*** DATA BLOCK Section Begins ***
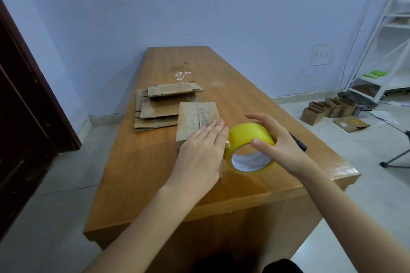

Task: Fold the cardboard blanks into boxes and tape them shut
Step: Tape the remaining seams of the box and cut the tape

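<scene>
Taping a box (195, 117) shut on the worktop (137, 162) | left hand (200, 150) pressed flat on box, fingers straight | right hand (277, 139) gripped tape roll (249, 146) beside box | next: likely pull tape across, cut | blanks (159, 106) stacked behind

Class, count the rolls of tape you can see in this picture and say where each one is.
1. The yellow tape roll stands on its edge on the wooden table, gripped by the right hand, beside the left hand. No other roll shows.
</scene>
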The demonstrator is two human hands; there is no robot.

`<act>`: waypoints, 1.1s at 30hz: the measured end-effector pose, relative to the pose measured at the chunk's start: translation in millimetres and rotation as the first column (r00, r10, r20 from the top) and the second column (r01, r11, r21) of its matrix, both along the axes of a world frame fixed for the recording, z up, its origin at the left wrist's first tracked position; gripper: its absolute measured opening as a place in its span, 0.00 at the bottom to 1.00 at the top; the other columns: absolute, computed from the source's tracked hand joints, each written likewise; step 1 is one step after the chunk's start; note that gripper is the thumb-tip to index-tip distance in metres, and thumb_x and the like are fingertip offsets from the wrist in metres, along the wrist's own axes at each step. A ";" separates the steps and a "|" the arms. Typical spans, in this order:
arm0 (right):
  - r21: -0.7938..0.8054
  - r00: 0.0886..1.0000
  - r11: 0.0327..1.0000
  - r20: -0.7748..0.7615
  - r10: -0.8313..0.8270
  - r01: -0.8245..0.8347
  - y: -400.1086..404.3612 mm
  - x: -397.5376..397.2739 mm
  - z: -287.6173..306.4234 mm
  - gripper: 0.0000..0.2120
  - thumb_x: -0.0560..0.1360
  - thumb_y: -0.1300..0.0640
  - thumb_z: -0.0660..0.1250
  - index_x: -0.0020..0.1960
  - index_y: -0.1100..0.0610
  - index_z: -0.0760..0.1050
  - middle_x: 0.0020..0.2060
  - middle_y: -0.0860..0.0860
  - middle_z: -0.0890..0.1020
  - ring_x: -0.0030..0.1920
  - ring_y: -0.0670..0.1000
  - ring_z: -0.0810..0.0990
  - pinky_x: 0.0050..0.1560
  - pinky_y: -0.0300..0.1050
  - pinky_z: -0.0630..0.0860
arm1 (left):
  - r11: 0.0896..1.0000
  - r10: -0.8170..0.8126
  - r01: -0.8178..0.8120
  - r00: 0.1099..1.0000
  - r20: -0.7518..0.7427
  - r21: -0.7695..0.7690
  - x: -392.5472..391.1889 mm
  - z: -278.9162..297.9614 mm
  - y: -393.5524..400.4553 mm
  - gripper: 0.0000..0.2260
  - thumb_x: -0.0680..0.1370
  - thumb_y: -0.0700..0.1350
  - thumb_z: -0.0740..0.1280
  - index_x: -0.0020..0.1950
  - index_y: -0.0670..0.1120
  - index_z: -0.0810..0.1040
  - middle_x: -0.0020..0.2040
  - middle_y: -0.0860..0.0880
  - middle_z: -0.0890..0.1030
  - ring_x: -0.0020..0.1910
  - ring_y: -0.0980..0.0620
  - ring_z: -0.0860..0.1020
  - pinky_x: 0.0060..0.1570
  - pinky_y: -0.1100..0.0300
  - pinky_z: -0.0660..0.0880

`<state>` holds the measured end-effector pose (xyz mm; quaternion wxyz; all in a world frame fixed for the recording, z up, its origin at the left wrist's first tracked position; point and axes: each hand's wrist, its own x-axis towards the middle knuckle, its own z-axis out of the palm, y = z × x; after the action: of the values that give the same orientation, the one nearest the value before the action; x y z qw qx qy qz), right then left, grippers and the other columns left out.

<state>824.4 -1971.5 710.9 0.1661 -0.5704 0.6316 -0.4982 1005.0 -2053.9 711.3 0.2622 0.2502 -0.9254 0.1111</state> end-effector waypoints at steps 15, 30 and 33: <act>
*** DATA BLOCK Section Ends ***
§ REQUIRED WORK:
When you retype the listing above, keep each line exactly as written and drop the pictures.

§ FINISHED TASK:
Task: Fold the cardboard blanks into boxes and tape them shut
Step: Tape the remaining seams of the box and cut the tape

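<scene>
Taping a box (195, 117) shut on the worktop (137, 162) | left hand (200, 150) pressed flat on box, fingers straight | right hand (277, 139) gripped tape roll (249, 146) beside box | next: likely pull tape across, cut | blanks (159, 106) stacked behind

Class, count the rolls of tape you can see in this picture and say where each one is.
1. The yellow tape roll stands on its edge on the wooden table, gripped by the right hand, beside the left hand. No other roll shows.
</scene>
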The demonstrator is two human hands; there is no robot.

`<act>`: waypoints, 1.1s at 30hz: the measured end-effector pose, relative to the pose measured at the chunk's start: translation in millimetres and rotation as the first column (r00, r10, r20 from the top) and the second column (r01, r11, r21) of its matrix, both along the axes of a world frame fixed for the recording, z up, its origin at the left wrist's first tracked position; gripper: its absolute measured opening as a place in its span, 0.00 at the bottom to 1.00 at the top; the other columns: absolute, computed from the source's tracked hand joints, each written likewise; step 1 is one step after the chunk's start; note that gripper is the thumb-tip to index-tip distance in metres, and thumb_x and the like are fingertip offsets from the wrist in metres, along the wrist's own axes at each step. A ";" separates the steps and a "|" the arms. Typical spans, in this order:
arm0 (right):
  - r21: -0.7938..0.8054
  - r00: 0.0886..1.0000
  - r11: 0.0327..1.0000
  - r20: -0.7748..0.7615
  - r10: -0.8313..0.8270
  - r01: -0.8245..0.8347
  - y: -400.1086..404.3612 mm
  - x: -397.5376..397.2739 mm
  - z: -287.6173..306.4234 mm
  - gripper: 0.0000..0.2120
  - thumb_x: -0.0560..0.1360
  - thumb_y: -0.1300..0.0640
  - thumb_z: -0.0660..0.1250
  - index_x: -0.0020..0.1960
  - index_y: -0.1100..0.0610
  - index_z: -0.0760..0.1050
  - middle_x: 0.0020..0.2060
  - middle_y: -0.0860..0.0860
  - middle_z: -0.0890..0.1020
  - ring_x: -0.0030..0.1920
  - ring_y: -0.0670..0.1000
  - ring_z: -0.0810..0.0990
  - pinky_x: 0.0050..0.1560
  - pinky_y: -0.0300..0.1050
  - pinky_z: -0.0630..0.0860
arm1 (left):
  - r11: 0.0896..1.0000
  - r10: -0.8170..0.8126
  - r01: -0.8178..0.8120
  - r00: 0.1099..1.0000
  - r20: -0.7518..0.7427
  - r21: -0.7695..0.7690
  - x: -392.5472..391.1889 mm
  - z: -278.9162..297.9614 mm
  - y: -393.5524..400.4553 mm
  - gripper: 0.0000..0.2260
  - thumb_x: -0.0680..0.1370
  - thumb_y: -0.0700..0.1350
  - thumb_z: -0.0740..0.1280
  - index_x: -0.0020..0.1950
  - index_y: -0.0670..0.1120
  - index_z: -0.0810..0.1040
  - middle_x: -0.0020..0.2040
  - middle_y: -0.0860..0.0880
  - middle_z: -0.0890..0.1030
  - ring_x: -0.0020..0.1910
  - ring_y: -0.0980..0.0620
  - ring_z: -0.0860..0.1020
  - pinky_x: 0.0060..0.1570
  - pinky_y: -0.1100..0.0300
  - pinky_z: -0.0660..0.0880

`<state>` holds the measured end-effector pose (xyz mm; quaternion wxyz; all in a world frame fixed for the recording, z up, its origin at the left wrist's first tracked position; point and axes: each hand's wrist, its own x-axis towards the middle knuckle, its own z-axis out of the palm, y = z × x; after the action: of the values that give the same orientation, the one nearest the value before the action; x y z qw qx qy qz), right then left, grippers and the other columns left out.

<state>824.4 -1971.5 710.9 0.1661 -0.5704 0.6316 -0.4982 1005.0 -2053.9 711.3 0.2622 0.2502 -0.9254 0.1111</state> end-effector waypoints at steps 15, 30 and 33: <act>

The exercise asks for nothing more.